I had a problem recently that I solved badly. As is traditional, I figured out how to solve it well in the shower this morning. The solution is obvious in retrospect, but I thought I’d share it anyway as it’s an interesting algorithm that I’d not seen before.

def filtered_sample(random, values, lower_bound, upper_bound):
    """Samples a random value `x` from `values`, which must be a sorted list,
    such that lower_bound <= x <= upper_bound, or raises ValueError if there are no such values.
    """
    # Invariant: If 0 <= i < lo then values[i] < lower_bound
    lo = 0
    # Invariant: If hi <= i < len(values) then values[i] > upper_bound
    hi = len(values)
    while lo < hi:
        i = random.randrange(lo, hi)
        x = values[i]
        if x < lower_bound:
            lo = i + 1
        elif x > upper_bound:
            hi = i
        else:
            return x
    raise ValueError(
        f"`values` does not contain any elements between {lower_bound} and {upper_bound}"
    )

This is a nice example algorithm that varies smoothly between two slightly more obvious algorithms:

Rejection sampling (just sample until you get a value in the right range)
Always do a binary search to find the bounds, and then random sample within that range.

Rejection sampling is the best when almost all of the values are in range. Binary search is best when few or none are (in particular the first cannot easily detect it. There are ways to mitigate that though)

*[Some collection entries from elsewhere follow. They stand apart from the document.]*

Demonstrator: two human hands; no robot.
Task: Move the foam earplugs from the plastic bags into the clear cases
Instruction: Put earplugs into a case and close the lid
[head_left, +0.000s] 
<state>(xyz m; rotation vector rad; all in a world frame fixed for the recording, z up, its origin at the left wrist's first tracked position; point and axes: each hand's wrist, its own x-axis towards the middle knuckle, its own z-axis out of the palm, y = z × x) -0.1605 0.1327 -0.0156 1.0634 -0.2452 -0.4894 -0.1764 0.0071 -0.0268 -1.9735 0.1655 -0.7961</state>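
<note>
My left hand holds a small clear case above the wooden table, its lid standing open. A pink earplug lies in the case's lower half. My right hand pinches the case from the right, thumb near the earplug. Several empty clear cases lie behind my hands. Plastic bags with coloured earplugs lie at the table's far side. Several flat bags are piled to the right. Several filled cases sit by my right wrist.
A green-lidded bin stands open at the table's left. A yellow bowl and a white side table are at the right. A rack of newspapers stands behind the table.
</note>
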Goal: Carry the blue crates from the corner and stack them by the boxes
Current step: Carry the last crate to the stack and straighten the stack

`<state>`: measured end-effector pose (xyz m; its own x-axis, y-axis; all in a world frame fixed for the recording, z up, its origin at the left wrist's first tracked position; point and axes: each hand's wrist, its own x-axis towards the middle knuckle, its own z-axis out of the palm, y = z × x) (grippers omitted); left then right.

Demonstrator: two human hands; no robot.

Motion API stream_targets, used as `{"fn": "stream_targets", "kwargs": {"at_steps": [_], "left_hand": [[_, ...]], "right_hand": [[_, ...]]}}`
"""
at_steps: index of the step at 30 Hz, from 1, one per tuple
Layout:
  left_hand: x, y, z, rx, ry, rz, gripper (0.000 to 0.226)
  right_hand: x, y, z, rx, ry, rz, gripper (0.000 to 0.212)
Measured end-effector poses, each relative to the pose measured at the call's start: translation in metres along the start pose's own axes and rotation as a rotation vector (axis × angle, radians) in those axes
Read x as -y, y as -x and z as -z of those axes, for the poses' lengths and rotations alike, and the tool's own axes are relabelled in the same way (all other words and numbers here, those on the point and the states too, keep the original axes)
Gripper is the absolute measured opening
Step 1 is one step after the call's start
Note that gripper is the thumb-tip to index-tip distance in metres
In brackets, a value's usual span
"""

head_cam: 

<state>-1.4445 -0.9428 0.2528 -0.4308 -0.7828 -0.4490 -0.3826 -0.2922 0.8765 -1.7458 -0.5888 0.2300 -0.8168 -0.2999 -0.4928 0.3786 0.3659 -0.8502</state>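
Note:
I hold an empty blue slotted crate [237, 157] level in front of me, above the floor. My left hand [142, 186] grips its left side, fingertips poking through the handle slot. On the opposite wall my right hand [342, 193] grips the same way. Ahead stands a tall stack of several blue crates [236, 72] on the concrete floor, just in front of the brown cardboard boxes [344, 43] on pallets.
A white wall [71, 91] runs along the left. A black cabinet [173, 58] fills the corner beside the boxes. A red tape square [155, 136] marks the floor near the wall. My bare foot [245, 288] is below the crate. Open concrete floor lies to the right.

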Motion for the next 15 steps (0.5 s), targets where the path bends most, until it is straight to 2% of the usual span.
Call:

My initial implementation did one round of rejection sampling and then the binary search, which is a sort of awkward compromise. The way the new algorithm works is essentially doing only as much of the binary search as you need. If a sample gives you a suitable value now, you can stop and return that. If it doesn’t, you’ve effectively chosen a midpoint in your binary search and can update the bounds for the next round of the sample.

The first algorithm basically only works as well as whichever is better of the first two, while the new algorithm smoothly varies between the two extremes. I believe (but haven’t checked the details) that it runs in O(log(n / (k + 1)) where k is the number of elements in the array satisfying the condition.